The invention relates to an acoustic device, more particularly to an acoustic device that includes a noise reduction unit.

2. Description of the Related Art

A conventional acoustic device, such as those found in headphones, includes a resonance chamber, a speaker, and a noise-reduction circuit. The speaker is mounted in the resonance chamber. The noise-reduction circuit is operatively associated with the speaker for reducing noise in the resonance chamber.

The aforementioned conventional acoustic device is disadvantageous in that its noise reduction circuit, due to circuit delay, is unable to effectively combat noise in the resonance chamber.

SUMMARY OF THE INVENTION

Therefore, the object of the present invention is to provide an acoustic device that can overcome the aforesaid drawback of the prior art.

According to the present invention, an acoustic device comprises a resonance chamber and a noise reduction unit. The noise reduction unit serves to combat noise in the resonance chamber, and includes first and second electro-acoustic transducers, a controller, and a sound-absorbing member. The first electro-acoustic transducer is mounted in the resonance chamber, and is operable so as to generate a first electrical signal that corresponds to the noise in the resonance chamber. The controller is coupled to the first electro-acoustic transducer, and is operable so as to receive the first electrical signal generated by the first electro-acoustic transducer and so as to generate a second electrical signal. The second electro-acoustic transducer is mounted in the resonance chamber, is coupled to the controller, and is operable so as to generate a sound wave that corresponds to the second electrical signal and that counteracts a portion of the noise in the resonance chamber.
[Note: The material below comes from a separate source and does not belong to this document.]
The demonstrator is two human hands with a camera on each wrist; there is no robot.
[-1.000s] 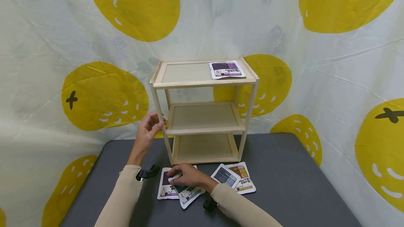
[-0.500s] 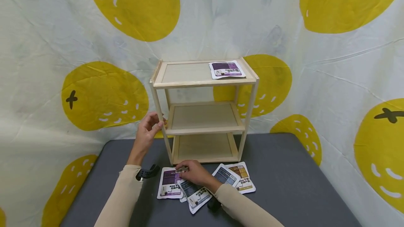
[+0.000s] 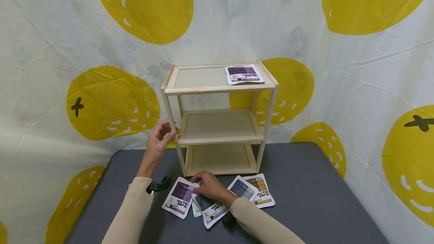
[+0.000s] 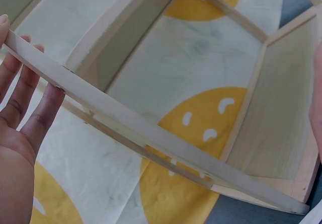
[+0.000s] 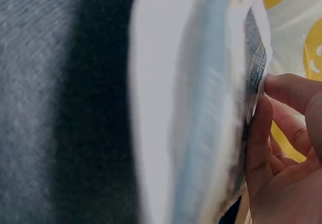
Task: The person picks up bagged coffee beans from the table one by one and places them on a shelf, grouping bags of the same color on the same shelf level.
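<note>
My left hand [image 3: 159, 140] grips the left front post of a small three-tier wooden shelf [image 3: 220, 139], thumb in front and fingertips behind it; the left wrist view shows the fingers along that post [image 4: 121, 100]. In front of the shelf, my right hand [image 3: 210, 186] pinches the upper right corner of a flat white-edged purple packet [image 3: 179, 198] between thumb and fingers. That packet lies tilted at the left of the others. Just right of it, a blue-grey packet [image 3: 211, 209] overlaps another one below. The right wrist view has a blurred packet [image 5: 201, 103] close to the lens.
A purple packet [image 3: 244, 74] lies on the right of the shelf's top tier. Another blue-grey packet [image 3: 242, 189] overlaps a brown-yellow packet [image 3: 262, 195] on the dark grey table [image 3: 315, 206]. A white cloth with yellow fruit prints [image 3: 362, 86] hangs behind.
My right hand has shifted slightly right, letting go of the blue-grey packet, which has slid right. The purple packet has turned and moved left. The left hand stays on the post.
</note>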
The sound-absorbing member includes a porous body that is mounted in the resonance chamber and that absorbs another portion of the noise in the resonance chamber.

BRIEF DESCRIPTION OF THE DRAWINGS

Other features and advantages of the present invention will become apparent in the following detailed description of the preferred embodiment with reference to the accompanying drawings, of which:

FIG. 1 is an exploded perspective view of the preferred embodiment of an acoustic device according to the present invention;

FIG. 2 is partly sectional view of the preferred embodiment in an assembled state;

FIG. 3 is a schematic circuit block diagram of the preferred embodiment;

FIG. 4 is a perspective view of the first preferred embodiment applied in a pair of headphones;

FIG. 5 is a schematic circuit diagram to illustrate a pair of controller circuits of the preferred embodiment; and

FIG. 6 is a graph illustrating exemplary frequency responses of the conventional acoustic device and the preferred embodiment.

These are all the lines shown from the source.